- _Description of the task_: Copy exactly the lines from the first line of the records below through the line containing "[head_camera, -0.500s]", including both, and nothing else.
Start of Records
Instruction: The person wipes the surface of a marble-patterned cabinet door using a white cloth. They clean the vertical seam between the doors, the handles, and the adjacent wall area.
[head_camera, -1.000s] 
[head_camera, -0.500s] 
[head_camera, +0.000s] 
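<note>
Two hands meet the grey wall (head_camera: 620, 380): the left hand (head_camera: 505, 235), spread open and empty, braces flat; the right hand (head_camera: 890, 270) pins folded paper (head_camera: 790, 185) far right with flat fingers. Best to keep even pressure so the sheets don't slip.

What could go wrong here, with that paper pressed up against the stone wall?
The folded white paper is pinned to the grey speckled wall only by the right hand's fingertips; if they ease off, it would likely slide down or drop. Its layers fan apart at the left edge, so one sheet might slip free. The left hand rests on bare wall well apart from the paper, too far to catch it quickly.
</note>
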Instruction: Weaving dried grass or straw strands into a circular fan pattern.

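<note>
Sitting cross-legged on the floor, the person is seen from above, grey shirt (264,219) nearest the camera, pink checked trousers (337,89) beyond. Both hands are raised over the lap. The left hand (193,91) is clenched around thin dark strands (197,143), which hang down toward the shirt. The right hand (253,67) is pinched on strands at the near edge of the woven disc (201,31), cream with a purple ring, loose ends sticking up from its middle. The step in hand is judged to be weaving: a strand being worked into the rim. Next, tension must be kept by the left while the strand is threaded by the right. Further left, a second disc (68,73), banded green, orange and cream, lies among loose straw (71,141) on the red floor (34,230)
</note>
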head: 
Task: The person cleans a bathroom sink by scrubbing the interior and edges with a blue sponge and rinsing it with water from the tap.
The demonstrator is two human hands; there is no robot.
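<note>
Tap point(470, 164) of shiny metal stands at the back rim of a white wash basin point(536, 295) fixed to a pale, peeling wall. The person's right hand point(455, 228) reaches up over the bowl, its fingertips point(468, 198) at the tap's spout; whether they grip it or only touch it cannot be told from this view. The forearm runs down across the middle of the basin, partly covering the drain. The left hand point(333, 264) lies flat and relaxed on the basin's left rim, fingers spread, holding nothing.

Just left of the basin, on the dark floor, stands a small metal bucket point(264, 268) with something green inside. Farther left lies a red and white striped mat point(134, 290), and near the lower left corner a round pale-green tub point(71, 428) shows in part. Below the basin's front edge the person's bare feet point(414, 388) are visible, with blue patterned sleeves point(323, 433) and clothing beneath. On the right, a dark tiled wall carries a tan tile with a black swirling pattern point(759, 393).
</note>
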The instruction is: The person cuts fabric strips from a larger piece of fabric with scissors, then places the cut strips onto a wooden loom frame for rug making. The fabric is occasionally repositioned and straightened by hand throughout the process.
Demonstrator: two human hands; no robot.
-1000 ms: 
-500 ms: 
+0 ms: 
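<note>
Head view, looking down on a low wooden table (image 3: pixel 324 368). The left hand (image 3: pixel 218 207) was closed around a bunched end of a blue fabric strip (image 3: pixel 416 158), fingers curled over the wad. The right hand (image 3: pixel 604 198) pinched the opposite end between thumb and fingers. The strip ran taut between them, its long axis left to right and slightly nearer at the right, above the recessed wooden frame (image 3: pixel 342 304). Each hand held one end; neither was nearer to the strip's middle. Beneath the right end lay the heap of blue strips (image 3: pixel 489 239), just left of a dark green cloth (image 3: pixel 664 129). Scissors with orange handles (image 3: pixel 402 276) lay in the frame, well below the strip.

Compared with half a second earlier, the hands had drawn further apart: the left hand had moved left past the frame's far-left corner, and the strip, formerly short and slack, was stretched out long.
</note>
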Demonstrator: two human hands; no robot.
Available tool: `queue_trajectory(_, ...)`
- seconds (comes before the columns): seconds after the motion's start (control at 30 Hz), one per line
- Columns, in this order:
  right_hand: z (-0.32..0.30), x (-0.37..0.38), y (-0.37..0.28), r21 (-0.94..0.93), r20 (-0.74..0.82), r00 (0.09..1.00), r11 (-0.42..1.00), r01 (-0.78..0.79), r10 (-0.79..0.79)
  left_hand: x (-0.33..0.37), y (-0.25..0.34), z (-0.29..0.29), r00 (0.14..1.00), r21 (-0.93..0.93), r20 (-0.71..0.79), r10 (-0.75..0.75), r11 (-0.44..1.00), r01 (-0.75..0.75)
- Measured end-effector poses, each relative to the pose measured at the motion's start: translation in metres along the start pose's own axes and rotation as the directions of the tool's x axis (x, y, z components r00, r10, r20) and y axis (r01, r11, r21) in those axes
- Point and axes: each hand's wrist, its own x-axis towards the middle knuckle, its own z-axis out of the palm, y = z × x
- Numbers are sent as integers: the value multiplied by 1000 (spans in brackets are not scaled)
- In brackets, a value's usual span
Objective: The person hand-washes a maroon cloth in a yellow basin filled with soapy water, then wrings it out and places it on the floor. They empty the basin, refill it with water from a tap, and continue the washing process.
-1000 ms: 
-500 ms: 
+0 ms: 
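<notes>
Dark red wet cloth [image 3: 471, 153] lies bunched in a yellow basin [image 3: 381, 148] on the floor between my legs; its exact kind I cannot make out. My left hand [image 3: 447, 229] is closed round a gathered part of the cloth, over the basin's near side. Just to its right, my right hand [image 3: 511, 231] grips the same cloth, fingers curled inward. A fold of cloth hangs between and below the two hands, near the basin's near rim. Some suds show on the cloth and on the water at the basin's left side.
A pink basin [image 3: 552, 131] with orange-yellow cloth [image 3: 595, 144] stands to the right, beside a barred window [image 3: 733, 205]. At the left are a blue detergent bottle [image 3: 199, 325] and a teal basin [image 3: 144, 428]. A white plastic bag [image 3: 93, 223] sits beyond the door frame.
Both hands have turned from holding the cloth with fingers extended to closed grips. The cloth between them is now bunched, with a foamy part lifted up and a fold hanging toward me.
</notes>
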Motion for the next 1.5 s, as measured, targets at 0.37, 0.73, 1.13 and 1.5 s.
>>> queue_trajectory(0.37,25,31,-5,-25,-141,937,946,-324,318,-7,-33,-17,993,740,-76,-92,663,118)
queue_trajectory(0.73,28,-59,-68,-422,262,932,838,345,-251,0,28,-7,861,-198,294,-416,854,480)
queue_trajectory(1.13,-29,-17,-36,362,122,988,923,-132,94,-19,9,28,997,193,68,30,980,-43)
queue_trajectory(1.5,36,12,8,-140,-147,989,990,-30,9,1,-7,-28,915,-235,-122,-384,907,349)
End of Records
- _Answer box_:
Instruction: The person wipes the surface of a marble-patterned cabinet door using a white cloth. They clean the vertical seam between the doors, the handles, and the adjacent wall area.
[head_camera, -1.000s] 
[head_camera, -0.500s] 

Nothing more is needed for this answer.